Como produtor, Phil Spector foi um pioneiro e um gênio: engendrou e popularizou uma técnica de gravação e mixagem que tornou-se sua assinatura – a Wall of Sound (Parede de Som), caracterizada pelo empilhamento de instrumento sobre instrumento, tudo embrulhado no eco mais reluzente, que gerou inúmeros sucessos de parada (como “You’ve Lost That Lovin’ Feelin’”, dos Righteous Brothers, “Be My Baby”, das Ronnettes, “River Deep – Mountain High”, de Ike & Tina Turner)  e inspirou tantos que vieram depois dele (os Beach Boys e Bruce Springsteen, por exemplo).

Spector encantou os Beatles a ponto de ter sido convocado para “finalizar” o que viria a ser o álbum Let It Be, produzido por George Martin (acrescentou toneladas de sacarina, retiradas décadas depois numa reedição “nua” do original), para produzir o primeiro álbum solo de George Harrison, All Things Must Pass, e muita coisa de John Lennon.
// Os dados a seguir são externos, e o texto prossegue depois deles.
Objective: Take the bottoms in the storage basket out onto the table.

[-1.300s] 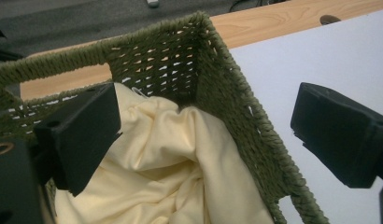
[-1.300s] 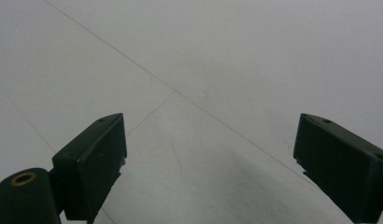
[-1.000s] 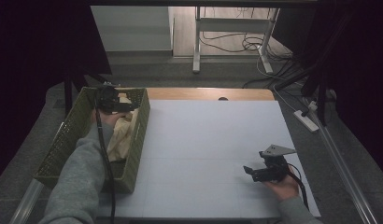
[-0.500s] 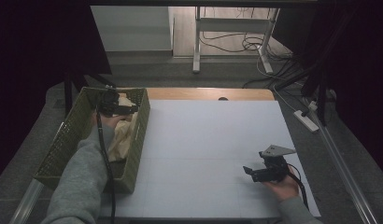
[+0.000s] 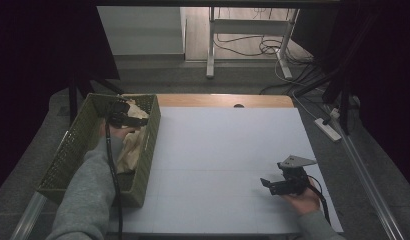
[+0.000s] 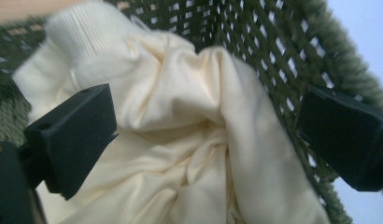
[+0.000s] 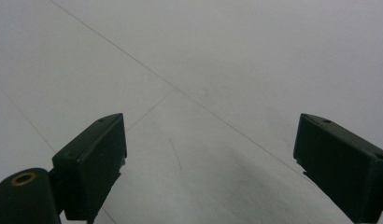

Mas Phil, como bem lembra Laura Snapes, do diário britânico The Guardian, também era um monstro, capaz de ameaçar cruelmente sua esposa (e artista produzida) Ronnie Bennet, das Ronnettes, e um feminicida: ele matou a tiros, sem a menor cerimônia, a namorada, Lana Clarkson, razão pela qual terminou seus dias detrás das grades, onde faleceu, em 16 de janeiro, aos 81 anos, por complicações causadas pelo COVID-19.

Por ser considerado um gênio, o lado sombrio de sua personalidade ficava sempre abafado por seu sucesso comercial.

“Spector criou não apenas uma sonoridade, mas o paragidma duradouro do mentor que explora seus artistas e cujo trabalho é lucrativo demais para ele ser responsabilizado, suas vítimas pouco mais que lamentáveis danos colaterais”, escreve Laura no jornal.

Vivas são devidos ao trabalho artístico de Phil, mas sua alma era podre e seu espírito era destrutivo.